Prosegue l’impegno dell’Arma dei Carabinieri Forestali in collaborazione con il Nucleo Provinciale Guardie Giurate Ambientali Accademia Kronos in una capillare attività di prevenzione e repressione degli illeciti ambientali. L’ennesima operazione che ha interessato Eboli e in particolare l’area agricola che costeggia la fascia litoranea, a poche decine di metri dalla Riserva Naturale Foce Sele Tanagro, ha consentito di accertare che un imprenditore agricolo in pochissimi giorni aveva trasformato dei terreni in una vera e propria discarica di effluenti zootecnici, inerti di origine edilizia e rifiuti indifferenziati.

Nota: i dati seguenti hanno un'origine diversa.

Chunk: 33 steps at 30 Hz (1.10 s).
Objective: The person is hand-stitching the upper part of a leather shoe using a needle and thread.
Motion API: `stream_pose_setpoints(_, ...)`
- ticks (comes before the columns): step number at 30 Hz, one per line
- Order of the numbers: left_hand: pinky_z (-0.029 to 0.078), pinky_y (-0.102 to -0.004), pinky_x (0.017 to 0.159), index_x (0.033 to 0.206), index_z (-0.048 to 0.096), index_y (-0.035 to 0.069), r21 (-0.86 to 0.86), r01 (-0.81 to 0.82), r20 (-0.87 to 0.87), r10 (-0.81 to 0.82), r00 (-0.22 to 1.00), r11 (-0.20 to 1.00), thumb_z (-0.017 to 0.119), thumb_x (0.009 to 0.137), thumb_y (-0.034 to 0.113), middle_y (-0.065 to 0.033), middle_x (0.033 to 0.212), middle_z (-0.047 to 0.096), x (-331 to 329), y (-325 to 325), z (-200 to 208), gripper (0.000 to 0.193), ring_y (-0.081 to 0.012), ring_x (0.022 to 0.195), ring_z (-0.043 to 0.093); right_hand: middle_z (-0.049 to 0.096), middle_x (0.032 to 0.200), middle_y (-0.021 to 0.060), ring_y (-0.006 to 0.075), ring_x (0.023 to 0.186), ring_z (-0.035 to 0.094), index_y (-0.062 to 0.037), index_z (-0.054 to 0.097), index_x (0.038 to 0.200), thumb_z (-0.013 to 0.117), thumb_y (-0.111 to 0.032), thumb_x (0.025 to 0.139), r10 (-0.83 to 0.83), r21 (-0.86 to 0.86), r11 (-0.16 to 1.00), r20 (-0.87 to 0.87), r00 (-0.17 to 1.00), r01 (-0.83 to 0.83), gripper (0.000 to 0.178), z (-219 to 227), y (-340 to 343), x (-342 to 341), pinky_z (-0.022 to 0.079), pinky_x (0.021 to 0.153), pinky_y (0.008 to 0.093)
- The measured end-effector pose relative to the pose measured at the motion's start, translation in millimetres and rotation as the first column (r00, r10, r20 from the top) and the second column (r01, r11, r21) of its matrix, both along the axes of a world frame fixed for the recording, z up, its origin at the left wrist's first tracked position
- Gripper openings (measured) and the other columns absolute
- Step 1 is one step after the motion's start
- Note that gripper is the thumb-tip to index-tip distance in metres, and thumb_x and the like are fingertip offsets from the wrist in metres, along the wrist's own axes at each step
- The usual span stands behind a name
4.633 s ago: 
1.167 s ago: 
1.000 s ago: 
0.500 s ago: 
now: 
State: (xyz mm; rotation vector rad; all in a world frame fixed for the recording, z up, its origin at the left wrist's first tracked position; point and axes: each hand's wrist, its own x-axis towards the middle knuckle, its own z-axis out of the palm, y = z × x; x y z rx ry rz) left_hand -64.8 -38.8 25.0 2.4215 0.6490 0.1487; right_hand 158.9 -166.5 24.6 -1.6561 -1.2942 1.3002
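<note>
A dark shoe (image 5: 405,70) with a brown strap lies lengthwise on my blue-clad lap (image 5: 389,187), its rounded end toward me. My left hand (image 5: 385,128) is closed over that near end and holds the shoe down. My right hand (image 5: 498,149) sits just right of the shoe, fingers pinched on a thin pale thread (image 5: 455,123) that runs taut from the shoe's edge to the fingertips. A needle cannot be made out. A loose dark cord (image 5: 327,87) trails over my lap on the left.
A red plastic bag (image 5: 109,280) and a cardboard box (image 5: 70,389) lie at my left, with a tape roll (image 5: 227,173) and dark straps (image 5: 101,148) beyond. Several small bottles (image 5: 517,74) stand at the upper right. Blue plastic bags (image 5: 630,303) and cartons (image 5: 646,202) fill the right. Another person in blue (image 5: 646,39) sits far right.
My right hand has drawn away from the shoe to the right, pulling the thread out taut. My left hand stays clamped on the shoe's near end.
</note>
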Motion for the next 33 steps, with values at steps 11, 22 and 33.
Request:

I militari, supportati dalle Guardie Ambientali AK, dopo aver acquisito le prime informazioni e avviato delle approfondite indagini, sono risaliti ai proprietari dei fondi agricoli ma soprattutto a chi di fatto utilizzava i terreni. Per interrompere il reato hanno fatto scattare il blitz alle prime luci dell’alba attraverso un’operazione che ha permesso di accertare che l’imprenditore, in concorso con ignoti, aveva favorito l’illecito smaltimento di tonnellate di effluenti zootecnici su parte di un fondo, mentre sull’altro dopo aver effettuato degli scavi aveva interrato e spianato inerti di origine edilizia e rifiuti indifferenziati per poi ricoprirli con terreno da attività di scavo e con tonnellate di effluenti zootecnici che, dopo aver raggiunto i vicini canali di scolo, raggiungevano il mare.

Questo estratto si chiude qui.